We develop an optimal data-driven framework, which integrates optimization and data analytics methodologies, for subject classification in disease screening, with the aim of minimizing classification errors. In particular, our framework utilizes data analytics methodologies to estimate the posterior disease risk of each subject, based on both subject-specific and external factors, coupled with robust optimization methodologies to derive an optimal robust subject classification scheme, under uncertainty on actual biomarker concentrations. We establish various key structural properties of optimal classification schemes, show that they are easily implementable, and develop key insights and principles for classification schemes in disease screening.

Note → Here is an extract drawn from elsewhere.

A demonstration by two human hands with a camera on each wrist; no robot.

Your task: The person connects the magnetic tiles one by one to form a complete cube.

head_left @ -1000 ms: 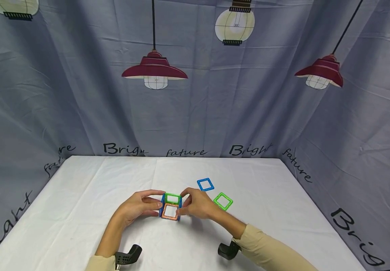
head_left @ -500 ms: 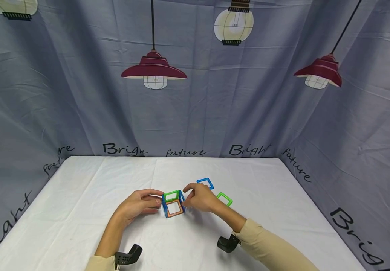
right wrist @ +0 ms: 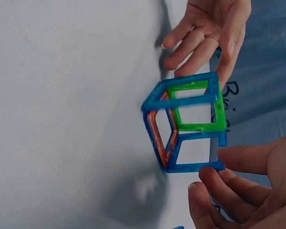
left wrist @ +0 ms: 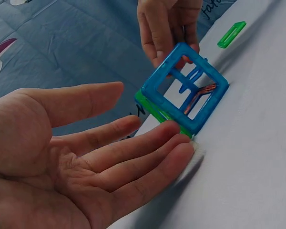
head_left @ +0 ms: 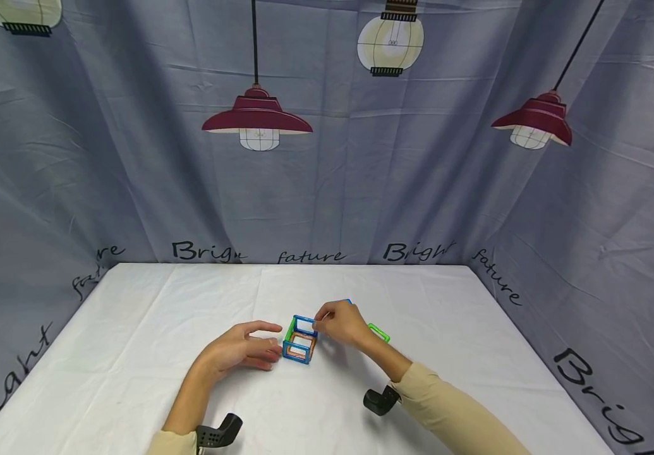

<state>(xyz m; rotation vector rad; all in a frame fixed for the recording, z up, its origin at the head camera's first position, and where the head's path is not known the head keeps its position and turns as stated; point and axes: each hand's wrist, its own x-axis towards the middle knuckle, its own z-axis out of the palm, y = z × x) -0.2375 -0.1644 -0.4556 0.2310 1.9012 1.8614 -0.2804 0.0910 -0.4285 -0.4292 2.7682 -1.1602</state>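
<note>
An open box of magnetic tiles (head_left: 296,359), with blue, orange and green square frames joined at their edges, is between my hands over the table. My right hand (head_left: 342,321) pinches the corner of a blue tile (right wrist: 193,168) between thumb and fingers. The orange tile (right wrist: 157,131) faces down toward the cloth, and the green tile (right wrist: 221,114) forms the side facing away from me to the left. My left hand (head_left: 240,347) has its fingers extended beside the box, palm toward it; in the left wrist view its fingertips overlap the lower green edge.
A loose green tile (head_left: 379,332) lies on the white tablecloth (head_left: 446,360) right of the box, partly behind my right wrist. Only a bit of a loose blue tile (head_left: 349,301) shows past the right hand. A grey printed curtain (head_left: 315,189) hangs behind the table.
The box has turned and shifted to the right, with a blue tile now facing front. My left fingers have loosened from its side, and my right hand has moved slightly away from me.
</note>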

As one application of our framework, we study newborn screening for cystic fibrosis in the United States. Cystic fibrosis is one of the most common genetic diseases in the United States. Early diagnosis of cystic fibrosis can substantially improve health outcomes, while a delayed diagnosis can result in severe symptoms of the disease, including fatality. We demonstrate our framework on a five-year newborn screening data set from the North Carolina State Laboratory of Public Health. Our study underscores the value of optimization-based approaches to subject classification, and show that substantial reductions in classification error can be achieved through the use of the proposed framework over current practices. / Doctor of Philosophy / A biomarker is a measurable characteristic that is used as an indicator of a biological state or condition, such as a disease or disorder. Biomarker testing, where a biochemical marker is used to predict the presence or absence of a disease in a subject, is an essential tool in public health screening. For many diseases, related biomarkers may have a wide range of concentration among subjects, particularly among the disease positive subjects. Furthermore, biomarker levels may fluctuate based on external factors (e.g., temperature, humidity) or subject-specific characteristics (e.g., weight, race, gender). These sources of variability can increase the likelihood of subject misclassification based on a biomarker test.
We develop an optimal data-driven framework, which integrates optimization and data analytics methodologies, for subject classification in disease screening, with the aim of minimizing classification errors. We establish various key structural properties of optimal classification schemes, show that they are easily implementable, and develop key insights and principles for classification schemes in disease screening.
As one application of our framework, we study newborn screening for cystic fibrosis in the United States. Cystic fibrosis is one of the most common genetic diseases in the United States. Early diagnosis of cystic fibrosis can substantially improve health outcomes, while a delayed diagnosis can result in severe symptoms of the disease, including fatality. As a result, newborn screening for cystic fibrosis is conducted throughout the United States. We demonstrate our framework on a five-year newborn screening data set from the North Carolina State Laboratory of Public Health. Our study underscores the value of optimization-based approaches to subject classification, and show that substantial reductions in classification error can be achieved through the use of the proposed framework over current practices.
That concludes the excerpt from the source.